Repeat the records below line by line, exactly, finishing on the line that contains "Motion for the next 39".

Working data:
.....

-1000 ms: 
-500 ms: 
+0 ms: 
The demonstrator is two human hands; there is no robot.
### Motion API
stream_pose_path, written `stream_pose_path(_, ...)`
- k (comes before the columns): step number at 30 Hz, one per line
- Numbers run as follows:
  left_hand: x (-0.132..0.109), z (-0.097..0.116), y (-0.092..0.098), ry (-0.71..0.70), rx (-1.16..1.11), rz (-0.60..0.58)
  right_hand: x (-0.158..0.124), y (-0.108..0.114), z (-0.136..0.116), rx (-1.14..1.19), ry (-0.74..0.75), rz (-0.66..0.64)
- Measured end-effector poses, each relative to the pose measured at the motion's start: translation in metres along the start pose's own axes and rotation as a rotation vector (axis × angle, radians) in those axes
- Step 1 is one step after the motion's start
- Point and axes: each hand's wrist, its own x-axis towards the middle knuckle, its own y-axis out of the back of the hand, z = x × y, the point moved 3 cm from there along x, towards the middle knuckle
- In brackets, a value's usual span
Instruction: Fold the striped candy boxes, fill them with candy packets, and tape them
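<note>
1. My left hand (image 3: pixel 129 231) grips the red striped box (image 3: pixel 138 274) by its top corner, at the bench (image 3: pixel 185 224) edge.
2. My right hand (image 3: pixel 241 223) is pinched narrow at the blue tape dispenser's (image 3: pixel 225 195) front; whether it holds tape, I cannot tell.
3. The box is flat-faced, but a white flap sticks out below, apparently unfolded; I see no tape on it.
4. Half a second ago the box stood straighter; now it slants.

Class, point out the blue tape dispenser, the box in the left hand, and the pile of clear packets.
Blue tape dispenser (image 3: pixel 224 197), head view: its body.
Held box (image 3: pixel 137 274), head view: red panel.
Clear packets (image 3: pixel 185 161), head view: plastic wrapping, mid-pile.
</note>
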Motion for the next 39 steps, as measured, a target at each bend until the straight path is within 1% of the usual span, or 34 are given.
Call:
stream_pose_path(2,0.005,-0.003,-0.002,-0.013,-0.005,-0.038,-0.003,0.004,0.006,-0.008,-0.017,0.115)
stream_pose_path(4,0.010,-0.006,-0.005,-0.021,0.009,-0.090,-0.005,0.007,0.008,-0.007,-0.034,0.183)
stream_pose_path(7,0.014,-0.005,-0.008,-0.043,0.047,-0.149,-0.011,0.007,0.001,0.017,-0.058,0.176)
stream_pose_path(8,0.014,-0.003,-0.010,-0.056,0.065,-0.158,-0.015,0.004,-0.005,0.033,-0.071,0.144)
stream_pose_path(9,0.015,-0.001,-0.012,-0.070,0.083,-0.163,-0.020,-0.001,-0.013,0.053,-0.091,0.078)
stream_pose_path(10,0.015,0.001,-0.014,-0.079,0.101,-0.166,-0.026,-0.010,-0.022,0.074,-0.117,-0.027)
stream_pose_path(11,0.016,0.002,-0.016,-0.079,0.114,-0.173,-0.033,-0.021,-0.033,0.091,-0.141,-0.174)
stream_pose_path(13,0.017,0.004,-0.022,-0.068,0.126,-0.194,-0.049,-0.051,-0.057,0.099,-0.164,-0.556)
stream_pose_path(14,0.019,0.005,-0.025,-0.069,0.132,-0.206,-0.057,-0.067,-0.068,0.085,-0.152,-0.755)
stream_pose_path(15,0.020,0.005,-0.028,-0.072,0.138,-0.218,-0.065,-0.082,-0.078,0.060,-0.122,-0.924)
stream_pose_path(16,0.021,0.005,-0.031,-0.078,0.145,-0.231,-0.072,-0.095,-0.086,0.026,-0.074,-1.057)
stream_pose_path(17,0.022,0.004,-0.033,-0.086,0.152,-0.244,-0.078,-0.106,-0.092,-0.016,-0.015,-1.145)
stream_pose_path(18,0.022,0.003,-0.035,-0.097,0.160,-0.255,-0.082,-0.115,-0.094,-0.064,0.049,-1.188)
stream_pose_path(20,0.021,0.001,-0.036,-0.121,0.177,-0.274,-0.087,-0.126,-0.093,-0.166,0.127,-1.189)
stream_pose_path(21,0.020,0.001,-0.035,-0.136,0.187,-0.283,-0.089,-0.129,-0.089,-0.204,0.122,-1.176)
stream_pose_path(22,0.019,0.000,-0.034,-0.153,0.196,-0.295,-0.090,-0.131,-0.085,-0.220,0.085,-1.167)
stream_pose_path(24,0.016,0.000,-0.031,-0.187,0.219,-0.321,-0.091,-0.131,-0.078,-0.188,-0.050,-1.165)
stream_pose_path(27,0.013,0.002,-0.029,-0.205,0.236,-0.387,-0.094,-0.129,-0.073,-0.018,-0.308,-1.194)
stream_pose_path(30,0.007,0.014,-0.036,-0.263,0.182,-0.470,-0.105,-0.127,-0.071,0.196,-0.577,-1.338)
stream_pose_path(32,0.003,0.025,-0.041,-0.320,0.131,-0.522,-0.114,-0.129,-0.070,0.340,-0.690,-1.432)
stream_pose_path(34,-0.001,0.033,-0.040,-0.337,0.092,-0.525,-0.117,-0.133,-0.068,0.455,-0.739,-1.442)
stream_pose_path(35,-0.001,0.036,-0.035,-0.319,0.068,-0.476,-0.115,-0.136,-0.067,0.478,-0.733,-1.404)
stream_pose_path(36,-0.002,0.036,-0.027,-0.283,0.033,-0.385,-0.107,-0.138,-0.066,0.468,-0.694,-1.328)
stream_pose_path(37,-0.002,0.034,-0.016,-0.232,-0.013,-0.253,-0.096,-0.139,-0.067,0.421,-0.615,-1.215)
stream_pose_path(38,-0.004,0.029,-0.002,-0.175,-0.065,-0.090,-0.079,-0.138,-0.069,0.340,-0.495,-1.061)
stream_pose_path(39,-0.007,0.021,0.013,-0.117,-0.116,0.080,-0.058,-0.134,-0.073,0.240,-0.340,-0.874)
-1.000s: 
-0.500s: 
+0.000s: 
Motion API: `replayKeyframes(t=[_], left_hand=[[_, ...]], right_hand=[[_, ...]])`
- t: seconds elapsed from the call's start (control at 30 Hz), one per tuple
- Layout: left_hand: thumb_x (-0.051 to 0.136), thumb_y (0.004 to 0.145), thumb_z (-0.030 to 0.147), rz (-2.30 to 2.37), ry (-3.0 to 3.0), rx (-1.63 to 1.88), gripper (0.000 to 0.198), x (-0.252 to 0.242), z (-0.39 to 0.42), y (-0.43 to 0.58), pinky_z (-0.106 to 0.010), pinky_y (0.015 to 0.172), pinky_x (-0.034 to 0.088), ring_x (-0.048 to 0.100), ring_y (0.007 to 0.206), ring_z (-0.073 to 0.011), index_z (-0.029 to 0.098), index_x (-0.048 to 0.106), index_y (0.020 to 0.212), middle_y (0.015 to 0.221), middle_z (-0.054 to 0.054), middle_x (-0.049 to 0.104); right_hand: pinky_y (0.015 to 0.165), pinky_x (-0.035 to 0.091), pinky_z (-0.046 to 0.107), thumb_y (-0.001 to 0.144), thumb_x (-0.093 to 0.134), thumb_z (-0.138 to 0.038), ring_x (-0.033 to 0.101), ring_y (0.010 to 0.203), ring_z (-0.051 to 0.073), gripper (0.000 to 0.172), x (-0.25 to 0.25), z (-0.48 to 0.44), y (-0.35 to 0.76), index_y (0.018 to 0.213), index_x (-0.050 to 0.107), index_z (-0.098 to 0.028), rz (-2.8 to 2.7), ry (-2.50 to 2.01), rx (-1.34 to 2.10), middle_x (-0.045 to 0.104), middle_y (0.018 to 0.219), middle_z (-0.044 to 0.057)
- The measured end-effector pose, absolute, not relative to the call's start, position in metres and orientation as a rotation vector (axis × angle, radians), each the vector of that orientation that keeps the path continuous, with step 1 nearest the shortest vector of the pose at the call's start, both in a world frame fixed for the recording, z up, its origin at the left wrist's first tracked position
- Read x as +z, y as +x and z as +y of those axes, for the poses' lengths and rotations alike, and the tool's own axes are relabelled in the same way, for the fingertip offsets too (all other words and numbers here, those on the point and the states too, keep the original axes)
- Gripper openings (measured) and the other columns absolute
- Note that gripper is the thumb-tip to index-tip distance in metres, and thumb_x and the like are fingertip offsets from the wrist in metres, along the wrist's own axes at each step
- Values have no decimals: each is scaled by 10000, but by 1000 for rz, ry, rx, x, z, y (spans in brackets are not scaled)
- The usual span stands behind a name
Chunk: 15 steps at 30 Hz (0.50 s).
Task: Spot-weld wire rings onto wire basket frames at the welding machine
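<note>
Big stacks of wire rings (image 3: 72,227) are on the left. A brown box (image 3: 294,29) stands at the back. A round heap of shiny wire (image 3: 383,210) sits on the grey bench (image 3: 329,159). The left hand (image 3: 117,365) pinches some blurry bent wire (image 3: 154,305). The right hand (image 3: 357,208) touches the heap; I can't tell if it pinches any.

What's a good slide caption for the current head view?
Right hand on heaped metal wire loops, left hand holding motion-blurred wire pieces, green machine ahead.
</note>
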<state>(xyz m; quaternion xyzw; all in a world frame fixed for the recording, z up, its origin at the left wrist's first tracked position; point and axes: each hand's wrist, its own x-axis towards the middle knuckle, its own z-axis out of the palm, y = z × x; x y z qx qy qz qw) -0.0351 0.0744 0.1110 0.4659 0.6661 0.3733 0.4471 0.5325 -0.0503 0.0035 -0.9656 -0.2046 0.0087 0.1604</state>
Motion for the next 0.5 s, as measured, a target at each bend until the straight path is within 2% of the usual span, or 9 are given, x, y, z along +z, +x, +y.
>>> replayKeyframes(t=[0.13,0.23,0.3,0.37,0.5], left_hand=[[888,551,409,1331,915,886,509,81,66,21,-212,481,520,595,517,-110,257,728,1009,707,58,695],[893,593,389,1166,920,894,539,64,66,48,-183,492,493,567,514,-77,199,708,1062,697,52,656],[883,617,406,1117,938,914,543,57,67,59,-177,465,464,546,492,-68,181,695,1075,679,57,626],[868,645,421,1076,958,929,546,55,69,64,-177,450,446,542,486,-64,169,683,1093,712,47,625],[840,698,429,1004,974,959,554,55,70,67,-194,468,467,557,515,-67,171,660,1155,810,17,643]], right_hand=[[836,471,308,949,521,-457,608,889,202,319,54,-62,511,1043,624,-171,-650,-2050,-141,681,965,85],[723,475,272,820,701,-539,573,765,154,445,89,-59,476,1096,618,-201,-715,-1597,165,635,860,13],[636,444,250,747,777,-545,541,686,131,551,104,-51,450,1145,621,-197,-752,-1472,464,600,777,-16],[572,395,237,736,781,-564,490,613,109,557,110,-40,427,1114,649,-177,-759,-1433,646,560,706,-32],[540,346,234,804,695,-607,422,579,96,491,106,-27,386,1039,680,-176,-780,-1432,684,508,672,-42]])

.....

Solved exercise:
-1000 ms: 
-500 ms: 
+0 ms: 
The demonstrator is two human hands; there is no robot.
### Motion API
stream_pose_path, written `stream_pose_path(_, ...)`
- k (comes before the columns): step number at 30 Hz, one per line
- Numbers run as follows:
  left_hand: x (-0.132..0.109), z (-0.097..0.116), y (-0.092..0.098), ry (-0.71..0.70), rx (-1.16..1.11), rz (-0.60..0.58)
  right_hand: x (-0.158..0.124), y (-0.108..0.114), z (-0.136..0.116), rx (-1.14..1.19), ry (-0.74..0.75), rz (-0.66..0.64)
- Measured end-effector poses, each relative to the pose measured at the motion's start: translation in metres along the start pose's own axes and rotation as a rotation vector (axis × angle, radians) in those axes
- Step 1 is one step after the motion's start
- Point and axes: each hand's wrist, its own x-axis towards the middle knuckle, its own y-axis out of the back of the hand, z = x × y, the point moved 3 cm from there along x, towards the middle knuckle
- In brackets, a value's usual span
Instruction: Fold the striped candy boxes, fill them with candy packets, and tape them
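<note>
1. My left hand (image 3: pixel 129 231) grips the red striped box (image 3: pixel 138 274) by its top corner, at the bench (image 3: pixel 185 224) edge.
2. My right hand (image 3: pixel 241 223) is pinched narrow at the blue tape dispenser's (image 3: pixel 225 195) front; whether it holds tape, I cannot tell.
3. The box is flat-faced, but a white flap sticks out below, apparently unfolded; I see no tape on it.
4. Half a second ago the box stood straighter; now it slants.

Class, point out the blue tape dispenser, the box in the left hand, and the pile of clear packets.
Blue tape dispenser (image 3: pixel 224 197), head view: its body.
Held box (image 3: pixel 137 274), head view: red panel.
Clear packets (image 3: pixel 185 161), head view: plastic wrapping, mid-pile.
</note>
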Motion for the next 39 steps, as measured, a target at each bend until the straight path is within 1% of the usual span, or 34 are given.

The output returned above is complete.